Here is a scenario that many marketing teams will be familiar with. A campaign runs for a few weeks, the click-through rates appear average, form submissions fall short of expectations, and the cost per acquisition is trending upward. The call is made to pull the plug on it. A month down the line, someone realises that inbound call volumes have dropped.
The campaign was not underperforming. It was generating calls. But because those calls were never captured in the attribution model, no one was aware of it.
This is the fundamental issue with multi-touch attribution as most teams practise it. The model is only as thorough as the data being fed into it, and for a significant number of businesses, an entire category of conversion is completely absent from the equation.
Attribution models are limited by their inputs
Multi-touch attribution represents a real improvement over last-click measurement. Spreading credit across every touchpoint a customer interacts with provides a more accurate reflection of how different channels complement each other, rather than awarding all the credit to whichever one happened to come last.
But the model still has a limit. It can only distribute credit among touchpoints it is aware of. If a customer clicks a pay-per-click (PPC) ad, reads an organic search result, visits the website twice, and then picks up the phone, the model logs the ad, the organic visit, and the two sessions. The call, which is the actual conversion, never gets recorded. The journey is flagged as unconverted, and the campaigns responsible for driving it get nothing.

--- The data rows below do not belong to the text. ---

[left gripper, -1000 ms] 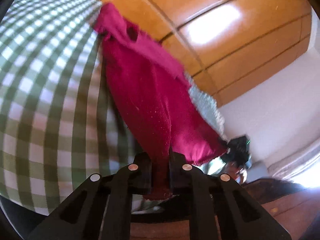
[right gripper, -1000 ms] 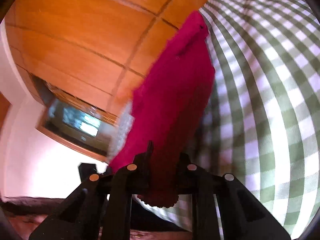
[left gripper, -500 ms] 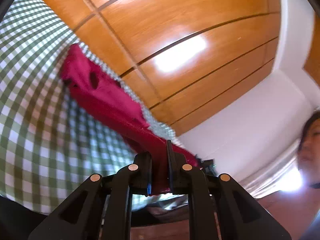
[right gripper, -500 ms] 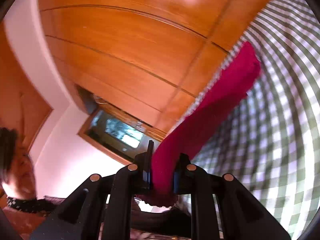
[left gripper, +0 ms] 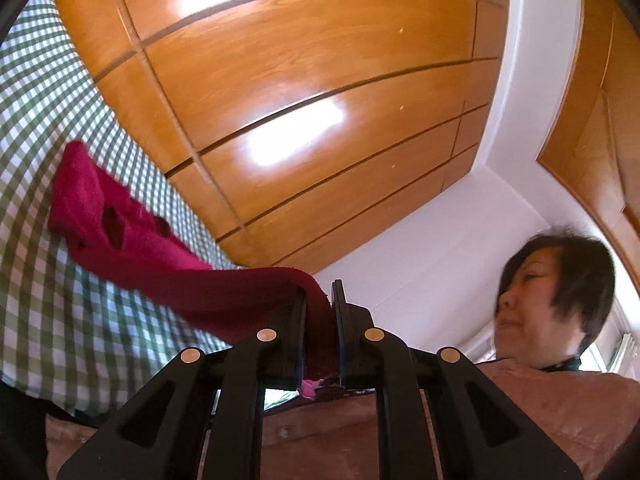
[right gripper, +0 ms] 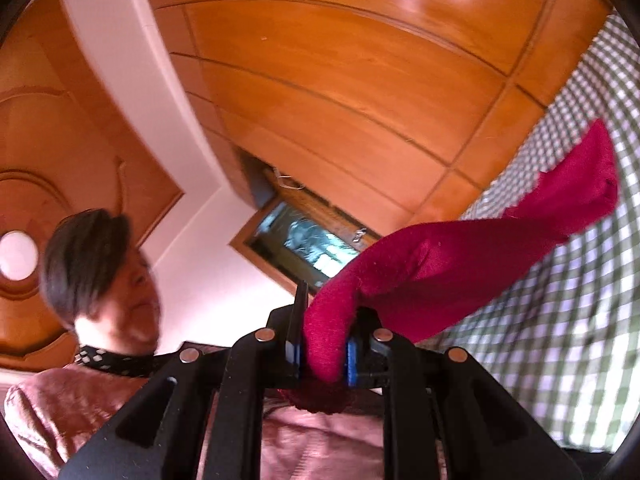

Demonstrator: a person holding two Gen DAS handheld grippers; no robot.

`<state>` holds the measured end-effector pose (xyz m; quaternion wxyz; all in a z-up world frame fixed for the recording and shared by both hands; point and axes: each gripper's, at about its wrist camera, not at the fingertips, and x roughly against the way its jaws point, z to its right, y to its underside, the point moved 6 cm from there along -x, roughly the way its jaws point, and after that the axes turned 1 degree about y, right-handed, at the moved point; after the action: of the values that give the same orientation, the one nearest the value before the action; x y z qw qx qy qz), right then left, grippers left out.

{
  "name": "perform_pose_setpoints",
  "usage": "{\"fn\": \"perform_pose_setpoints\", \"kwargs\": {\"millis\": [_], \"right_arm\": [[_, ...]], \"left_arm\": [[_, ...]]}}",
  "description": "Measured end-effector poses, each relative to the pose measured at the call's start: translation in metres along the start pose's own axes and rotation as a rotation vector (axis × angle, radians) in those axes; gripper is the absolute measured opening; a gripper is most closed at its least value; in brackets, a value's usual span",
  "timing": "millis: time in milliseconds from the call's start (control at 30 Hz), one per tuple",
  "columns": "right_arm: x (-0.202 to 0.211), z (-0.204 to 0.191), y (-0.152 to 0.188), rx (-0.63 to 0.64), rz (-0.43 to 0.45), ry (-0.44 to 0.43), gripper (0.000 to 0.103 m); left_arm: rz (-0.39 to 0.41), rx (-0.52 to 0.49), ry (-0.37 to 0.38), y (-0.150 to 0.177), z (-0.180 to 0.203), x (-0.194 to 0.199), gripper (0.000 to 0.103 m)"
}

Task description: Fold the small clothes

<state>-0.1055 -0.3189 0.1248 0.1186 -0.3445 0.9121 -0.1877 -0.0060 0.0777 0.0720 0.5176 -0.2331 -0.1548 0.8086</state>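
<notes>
A small crimson knitted garment (left gripper: 168, 276) hangs stretched in the air between the two grippers, its far end trailing down toward a green-and-white checked cloth (left gripper: 48, 320) that lies below it; whether that end touches the cloth cannot be told. Two dark holes show in the knit near the far end in the left wrist view. The left gripper (left gripper: 319, 312) is pressed together on one edge of the garment, a scrap of fabric poking out below the black fingers (left gripper: 297, 320). The right gripper (right gripper: 326, 344) likewise pinches a thick bunched fold of the same crimson garment (right gripper: 460, 272), with a tuft hanging under it. Behind the garment rise glossy orange-brown wooden wardrobe panels (left gripper: 320, 80) and a white wall (left gripper: 440, 240). A person with short dark hair (left gripper: 560, 300), wearing a dusty-pink shirt, is close behind both grippers.
</notes>
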Motion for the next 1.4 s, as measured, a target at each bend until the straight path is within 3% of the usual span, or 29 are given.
{"fn": "perform_pose_setpoints", "kwargs": {"millis": [133,233,367,533,800,900,1000,1033,1067,1200,1267,1333,1400], "right_arm": [[-0.007,-0.015,0.0,0.028,-0.009,-0.049,0.017],[-0.009,-0.002,-0.009,0.002,0.013,-0.034,0.017],[-0.007,0.043,-0.028,-0.112,0.084,0.049,0.021],[-0.009,0.107,-0.053,-0.253,0.153,0.14,0.021],[-0.029,0.19,-0.09,-0.355,0.178,0.282,0.021],[-0.038,0.223,-0.1,-0.386,0.182,0.34,0.022],[-0.043,0.253,-0.108,-0.407,0.194,0.416,0.033],[-0.043,0.262,-0.108,-0.416,0.202,0.436,0.046],[-0.042,0.272,-0.108,-0.425,0.215,0.466,0.052],[-0.027,0.294,-0.111,-0.384,0.3,0.532,0.055],[-0.021,0.292,-0.11,-0.323,0.323,0.559,0.055],[-0.019,0.285,-0.106,-0.231,0.311,0.64,0.057],[-0.02,0.276,-0.102,-0.156,0.277,0.762,0.07]], "left_arm": [[0.023,0.003,0.018,-0.008,0.007,0.004,0.011],[0.021,0.029,-0.036,-0.019,-0.01,-0.006,0.011],[0.017,0.088,-0.164,-0.037,-0.047,-0.022,0.011],[0.022,0.165,-0.256,-0.063,-0.096,-0.034,0.011],[-0.031,0.256,-0.39,-0.073,-0.183,-0.07,0.011],[-0.011,0.288,-0.464,-0.077,-0.21,-0.078,0.011],[0.029,0.308,-0.547,-0.082,-0.231,-0.077,0.011],[0.035,0.309,-0.571,-0.082,-0.235,-0.076,0.011],[0.037,0.299,-0.626,-0.081,-0.24,-0.076,0.012],[0.038,0.182,-0.707,-0.07,-0.233,-0.076,0.052],[0.036,0.121,-0.719,-0.064,-0.227,-0.079,0.059],[0.025,0.055,-0.743,-0.056,-0.219,-0.082,0.066],[0.028,-0.006,-0.74,-0.048,-0.208,-0.083,0.075]]}}
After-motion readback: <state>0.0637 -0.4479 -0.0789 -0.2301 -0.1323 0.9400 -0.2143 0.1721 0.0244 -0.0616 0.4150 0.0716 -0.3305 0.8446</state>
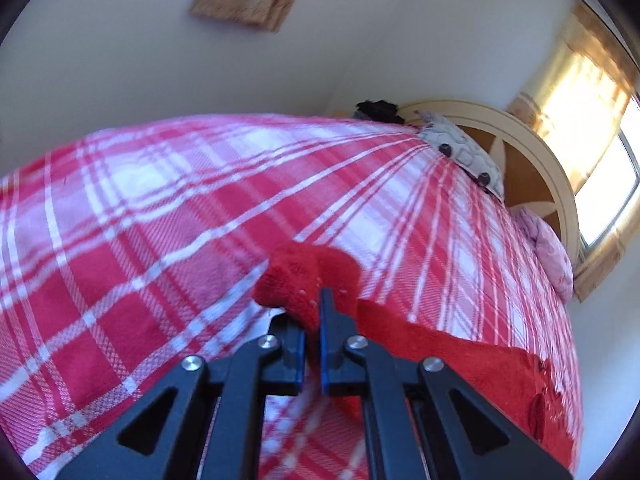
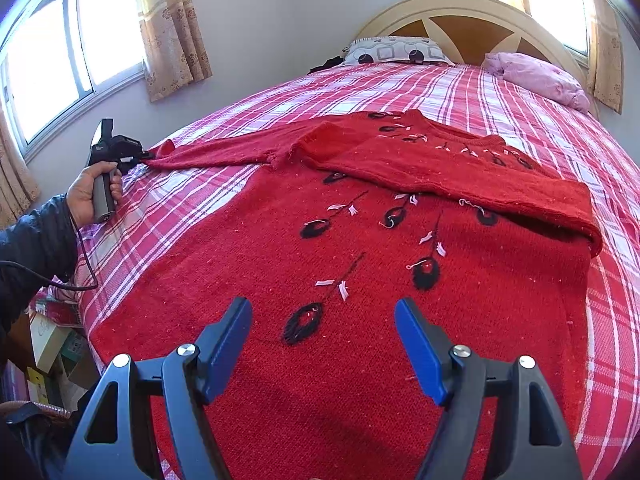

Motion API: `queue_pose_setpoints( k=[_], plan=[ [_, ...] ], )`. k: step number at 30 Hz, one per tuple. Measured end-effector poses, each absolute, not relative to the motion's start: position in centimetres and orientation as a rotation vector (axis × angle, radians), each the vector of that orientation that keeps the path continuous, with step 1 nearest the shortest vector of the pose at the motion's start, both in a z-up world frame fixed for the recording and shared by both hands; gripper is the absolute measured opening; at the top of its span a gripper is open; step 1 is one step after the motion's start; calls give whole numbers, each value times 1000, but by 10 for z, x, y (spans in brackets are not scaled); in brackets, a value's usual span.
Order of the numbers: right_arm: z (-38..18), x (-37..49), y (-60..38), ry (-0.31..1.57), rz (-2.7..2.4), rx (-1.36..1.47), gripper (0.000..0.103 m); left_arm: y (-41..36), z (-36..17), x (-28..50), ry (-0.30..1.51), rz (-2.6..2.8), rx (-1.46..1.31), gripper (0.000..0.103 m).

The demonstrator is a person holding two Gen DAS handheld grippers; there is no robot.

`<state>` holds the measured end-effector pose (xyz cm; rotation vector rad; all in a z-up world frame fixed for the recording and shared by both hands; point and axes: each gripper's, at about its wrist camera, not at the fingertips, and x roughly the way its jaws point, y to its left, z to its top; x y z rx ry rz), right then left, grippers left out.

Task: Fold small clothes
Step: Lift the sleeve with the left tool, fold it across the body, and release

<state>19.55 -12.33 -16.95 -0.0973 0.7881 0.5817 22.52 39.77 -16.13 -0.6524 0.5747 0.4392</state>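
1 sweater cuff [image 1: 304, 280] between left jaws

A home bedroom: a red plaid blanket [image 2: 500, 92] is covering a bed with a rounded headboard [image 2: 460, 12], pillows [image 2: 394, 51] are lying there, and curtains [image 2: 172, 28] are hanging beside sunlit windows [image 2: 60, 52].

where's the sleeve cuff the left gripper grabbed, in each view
Left wrist view: the sleeve cuff sits just below centre, bunched and clamped in the shut left gripper.
Right wrist view: the same cuff is at the far left, mid-height, at the tip of the left gripper held in the person's hand.
Shared landmark: the cream and brown headboard.
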Motion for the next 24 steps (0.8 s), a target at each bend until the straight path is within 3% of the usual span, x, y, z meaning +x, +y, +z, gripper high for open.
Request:
queue_pose_setpoints(
  k=[11, 24],
  plan=[
    [-163, 197, -134, 767, 571, -68, 74, 298, -72, 257, 420, 254, -475, 5],
    [-165, 200, -171, 781, 524, 4, 74, 133, -54, 306, 463, -56, -307, 5]
  ],
)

Scale that up across every customer who calls instead of completing a form, and the attribution gap becomes considerable. In industries where phone enquiries are the norm, this is not a minor data issue. It is a systematic misinterpretation of how campaigns are truly performing.
Which campaigns tend to lose out
The channels most frequently undervalued are those that operate earlier in the customer journey. Awareness campaigns, mid-funnel content, and broad-match PPC keywords all contribute to building the intent that ultimately leads to a call. Under a model that cannot detect call conversions, none of that effort receives any credit. The conversion gets assigned somewhere else, typically to the last digital touchpoint before the customer dialled the number.
Offline channels encounter the same issue. A direct mail piece, a print advertisement, or a radio spot can encourage a customer to visit a website and then call. That journey exists and can be tracked, but only if phone calls are incorporated into the measurement framework.
What it takes to bridge the gap
The answer is not a different attribution model. It is filling in the gaps in the data set that the current model depends on. When call tracking software is deployed, every inbound call can be linked back to the channel and campaign that produced it. The mechanism is simple: as each visitor lands on a website, the software assigns them a unique dynamic number. If that visitor then calls, the software ties the call to their specific journey, recording which channel directed them to the site, which campaign they arrived through, and which touchpoint motivated them to get in touch. The call is then entered into the attribution model as a conversion event, treated the same way as a form submission or a purchase.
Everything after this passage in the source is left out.